*** Block opens ***

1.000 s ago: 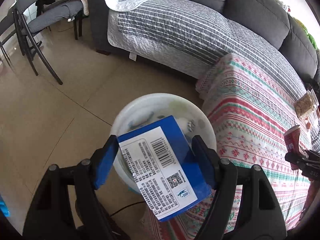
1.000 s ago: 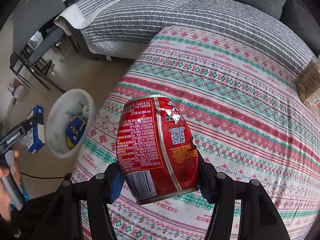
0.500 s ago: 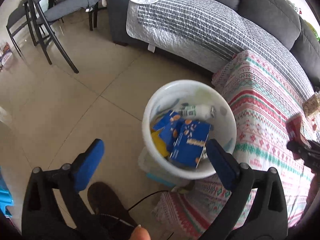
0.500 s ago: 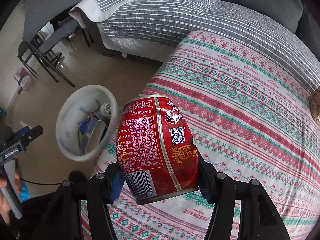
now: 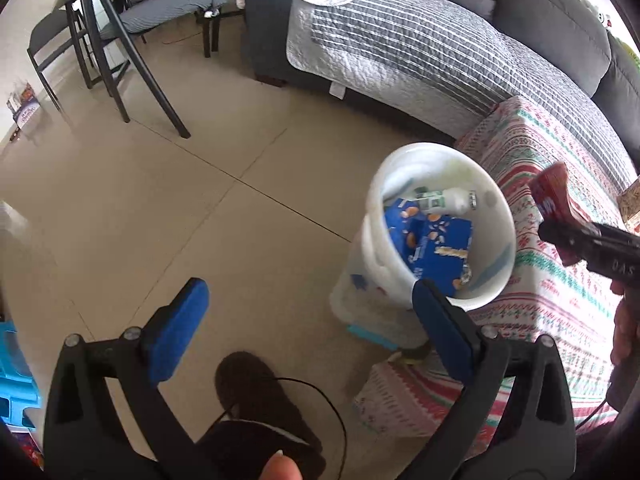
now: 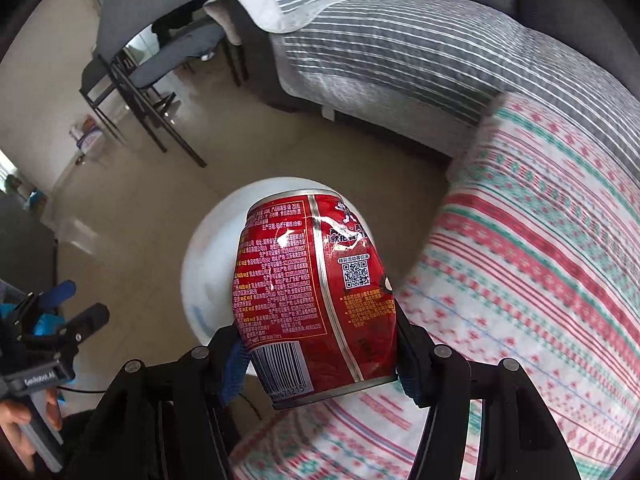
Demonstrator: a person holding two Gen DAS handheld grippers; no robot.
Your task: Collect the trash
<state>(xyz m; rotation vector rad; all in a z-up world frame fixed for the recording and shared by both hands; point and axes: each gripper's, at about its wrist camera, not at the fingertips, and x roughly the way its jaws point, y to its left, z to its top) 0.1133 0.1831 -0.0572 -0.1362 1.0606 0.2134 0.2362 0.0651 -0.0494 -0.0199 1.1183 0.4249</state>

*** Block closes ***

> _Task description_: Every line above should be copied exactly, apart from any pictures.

> _Problem solution_:
1.000 s ago: 
1.000 s ago: 
0.500 s ago: 
0.500 s ago: 
now: 
now: 
Demonstrator: a person holding two Gen DAS handheld grippers; no robot.
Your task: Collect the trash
<state>(xyz m; rotation vector rad; all in a z-up world frame fixed for the recording and shared by both hands; point and axes: each gripper's, at about its wrist camera, not at the fingertips, and x roughly the way its jaws point, y to its left, z to its top) 0.1133 0.1831 -0.0572 -0.1362 1.0606 0.2134 0.2362 0.0651 -0.0494 -0.0199 1.1183 0.4249</state>

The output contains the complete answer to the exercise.